Oui, on ne me la fait pas, à moi, quand elle rit comme ça en mettant la tête en arrière, et qu'elle fait comme ça avec ses cheveux, oui c'est ça comme ça, c'est son mode séduction.

 

Redoutable, d'ailleurs, je me souviens, notre premier dîner, je ne voyais plus que son cou quand elle riait, et à force de secouer sa tignasse j'avais récolté des cheveux sur mon crumble au foie gras.

 

Oui, j'avais mangé un crumble au foie gras, je m'en souviens très bien.

Les trucs importants, je n'oublie pas.

 

Bon, et bien puisque c'est comme ça, moi je me fumerais bien une clope, après cinq gin-tonic en général il faut que je fume...

 

Mais évidemment, à peine ai-je sorti mon paquet, Germaine me fait signe que pour fumer, c'est dehors...

 

Non, vous rigolez ?

Vous avez peur que ça sente le tabac ? Je veux dire par rapport aux odeurs bizarres qui flottent dans ce château ?

Vous vous rendez compte que de toute façon, toutes les peintures sont à refaire ?

Et que je me trouve à moins de trois mètre d'un énorme feu de cheminée qui nous envoie des signaux de fumée conséquents depuis tout à l'heure, dans une heure il faudra s'encorder pour ne pas se perdre dans le brouillard ?
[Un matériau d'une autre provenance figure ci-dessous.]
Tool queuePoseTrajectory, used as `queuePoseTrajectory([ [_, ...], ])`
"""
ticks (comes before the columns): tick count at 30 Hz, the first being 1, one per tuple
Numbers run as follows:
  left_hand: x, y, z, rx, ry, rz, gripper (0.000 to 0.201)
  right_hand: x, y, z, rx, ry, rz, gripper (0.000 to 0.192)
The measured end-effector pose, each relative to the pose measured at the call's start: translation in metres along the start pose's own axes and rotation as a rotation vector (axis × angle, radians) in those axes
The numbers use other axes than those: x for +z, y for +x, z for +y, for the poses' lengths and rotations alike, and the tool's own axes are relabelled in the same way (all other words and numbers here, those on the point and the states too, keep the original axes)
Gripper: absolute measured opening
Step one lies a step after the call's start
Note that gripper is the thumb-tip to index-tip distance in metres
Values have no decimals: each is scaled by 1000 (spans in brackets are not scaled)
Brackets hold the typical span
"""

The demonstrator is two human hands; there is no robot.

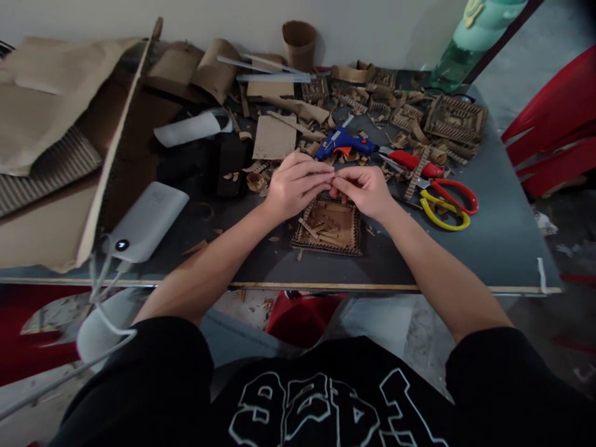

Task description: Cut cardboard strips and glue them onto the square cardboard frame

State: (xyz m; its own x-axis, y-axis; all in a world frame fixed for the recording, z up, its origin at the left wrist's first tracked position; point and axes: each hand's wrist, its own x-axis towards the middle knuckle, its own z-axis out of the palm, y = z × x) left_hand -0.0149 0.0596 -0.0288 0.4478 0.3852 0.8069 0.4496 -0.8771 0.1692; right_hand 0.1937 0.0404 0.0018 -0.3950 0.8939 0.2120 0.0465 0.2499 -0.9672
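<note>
My left hand [294, 185] and my right hand [365, 189] meet fingertip to fingertip above a small square cardboard tray [328, 231] that lies on the dark table [488, 242]. Between the fingers of both hands is pinched a tiny cardboard piece [331, 181], mostly hidden. Several short cardboard strips lie loose inside the tray. Its rim is made of corrugated edging.
A blue glue gun [345, 143] lies just beyond the hands. Red scissors [454, 188] and yellow scissors [442, 214] lie to the right. A white power bank [146, 220] with a cable sits left. Cardboard sheets [51, 99], scraps, a cardboard box model [456, 119] and a red chair [559, 130] surround the area.
</note>
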Motion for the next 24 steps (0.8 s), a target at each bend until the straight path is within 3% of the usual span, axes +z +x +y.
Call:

Enfin quoi, on est en BRETAGNE, merde, c'est presque le tiers-monde, et c'est interdit de fumer dans le salon ??

 

Je m'en fous, après tout, de toute façon l'air frais me fera du bien.

 

 

* * *

 

Une fois sorti dans le jardin, un peu déprimé par le tour des événements, je me dis reprends-toi Valentin, tout s'arrangera demain, profite de l'endroit, ça va te faire du bien de rester un peu seul pour réfléchir, allez du nerf.

 

Tiens, si on montait dans la tour, allez bonne idée, tout le monde est à l'apéro, là haut tu seras tranquille pour dominer les événements, personne pour te faire chier, allez on va s'en griller une dans la tour...

 

Et me voilà à monter l'escalier en colimaçon dans la pénombre, tout fier d'avoir retrouvé l'entrée comme un grand, et waouuuuh...

 

Effectivement, c'est une sacrée vue.

 

Oui, j'ai bien fait de monter en haut de cette tour, c'est un bel endroit pour bouder et faire le point.

 

Et fumer une cigarette.

 

Tranquille.

 

Sans personne pour...

 

C'est pas vrai ?

 

Quelqu'un monte l'escalier.

 

On ne peut vraiment être tranquille nulle part, alors ?

 

Ah ben tiens...

 

Emma ?

 

...

 

Ne me demandez pas de vous raconter en détail, tout est flou dans ma mémoire.

 

Je me souviens qu'elle était là, tout d'un coup, dans la lumière de la lune, en haut de cette tour, je me souviens qu'on a commencé à se dire quelques banalités, je me souviens de son odeur dans la brise du soir, je me souviens que nos visages étaient très près l'un de l'autre...

 

Je me souviens que nous nous sommes longuement embrassés, là-haut au dessus des toits gris du château, et que c'était un très beau baiser.